AVAILABLE DATA Start Marker
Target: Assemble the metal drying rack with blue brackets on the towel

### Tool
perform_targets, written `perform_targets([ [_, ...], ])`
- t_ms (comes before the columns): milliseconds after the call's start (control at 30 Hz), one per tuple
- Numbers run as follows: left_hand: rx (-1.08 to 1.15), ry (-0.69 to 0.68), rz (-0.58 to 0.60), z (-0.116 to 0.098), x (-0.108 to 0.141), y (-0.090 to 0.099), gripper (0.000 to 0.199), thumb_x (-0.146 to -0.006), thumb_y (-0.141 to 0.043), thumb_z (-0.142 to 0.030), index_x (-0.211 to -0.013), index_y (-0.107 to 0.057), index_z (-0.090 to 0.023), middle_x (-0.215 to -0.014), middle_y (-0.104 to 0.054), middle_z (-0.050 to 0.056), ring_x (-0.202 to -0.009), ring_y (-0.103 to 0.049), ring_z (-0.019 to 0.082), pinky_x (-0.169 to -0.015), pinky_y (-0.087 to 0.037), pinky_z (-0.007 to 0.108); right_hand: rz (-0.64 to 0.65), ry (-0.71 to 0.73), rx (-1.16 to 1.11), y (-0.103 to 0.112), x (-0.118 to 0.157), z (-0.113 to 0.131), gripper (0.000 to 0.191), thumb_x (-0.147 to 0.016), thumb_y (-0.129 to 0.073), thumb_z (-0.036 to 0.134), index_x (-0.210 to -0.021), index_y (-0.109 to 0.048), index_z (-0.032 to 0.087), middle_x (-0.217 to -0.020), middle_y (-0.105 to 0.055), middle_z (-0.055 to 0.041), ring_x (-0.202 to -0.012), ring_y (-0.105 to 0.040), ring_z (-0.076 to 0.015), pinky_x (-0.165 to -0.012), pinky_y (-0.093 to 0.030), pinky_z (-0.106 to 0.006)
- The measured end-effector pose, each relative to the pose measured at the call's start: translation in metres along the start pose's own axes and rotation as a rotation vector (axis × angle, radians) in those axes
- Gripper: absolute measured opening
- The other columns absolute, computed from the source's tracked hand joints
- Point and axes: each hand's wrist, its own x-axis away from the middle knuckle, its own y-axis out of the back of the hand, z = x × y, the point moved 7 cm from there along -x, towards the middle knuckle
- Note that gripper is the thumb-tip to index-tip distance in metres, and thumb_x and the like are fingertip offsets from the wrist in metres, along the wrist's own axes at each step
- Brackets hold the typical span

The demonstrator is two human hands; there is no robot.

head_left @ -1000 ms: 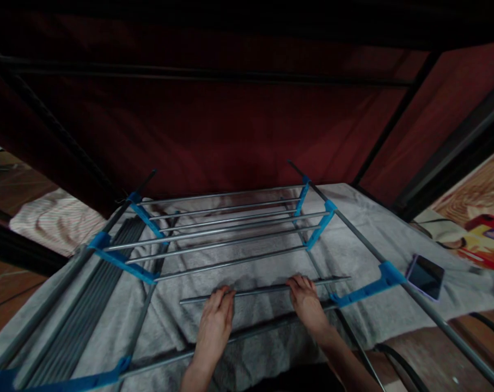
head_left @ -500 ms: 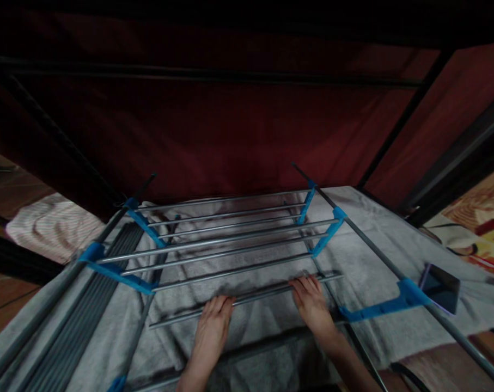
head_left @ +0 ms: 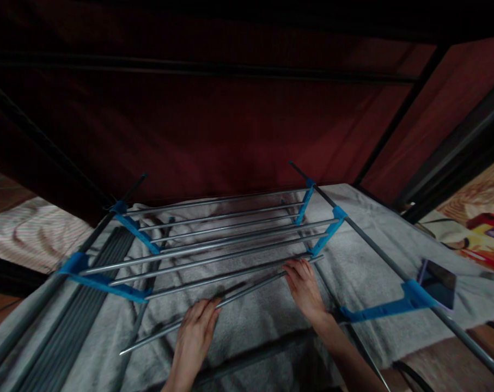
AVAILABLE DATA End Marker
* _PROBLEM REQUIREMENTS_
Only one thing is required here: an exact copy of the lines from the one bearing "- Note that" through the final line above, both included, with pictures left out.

* _SOLUTION_
- Note that gripper is the thumb-tip to index-tip distance in metres, and thumb_x and the like are fingertip offsets from the wrist in metres, along the wrist's own axes at each step
- Brackets hold the typical span

The demonstrator is two human hands; there is no robot.

head_left @ -1000 ms: 
head_left @ -500 ms: 
head_left @ +0 ms: 

Output for the exercise is now complete.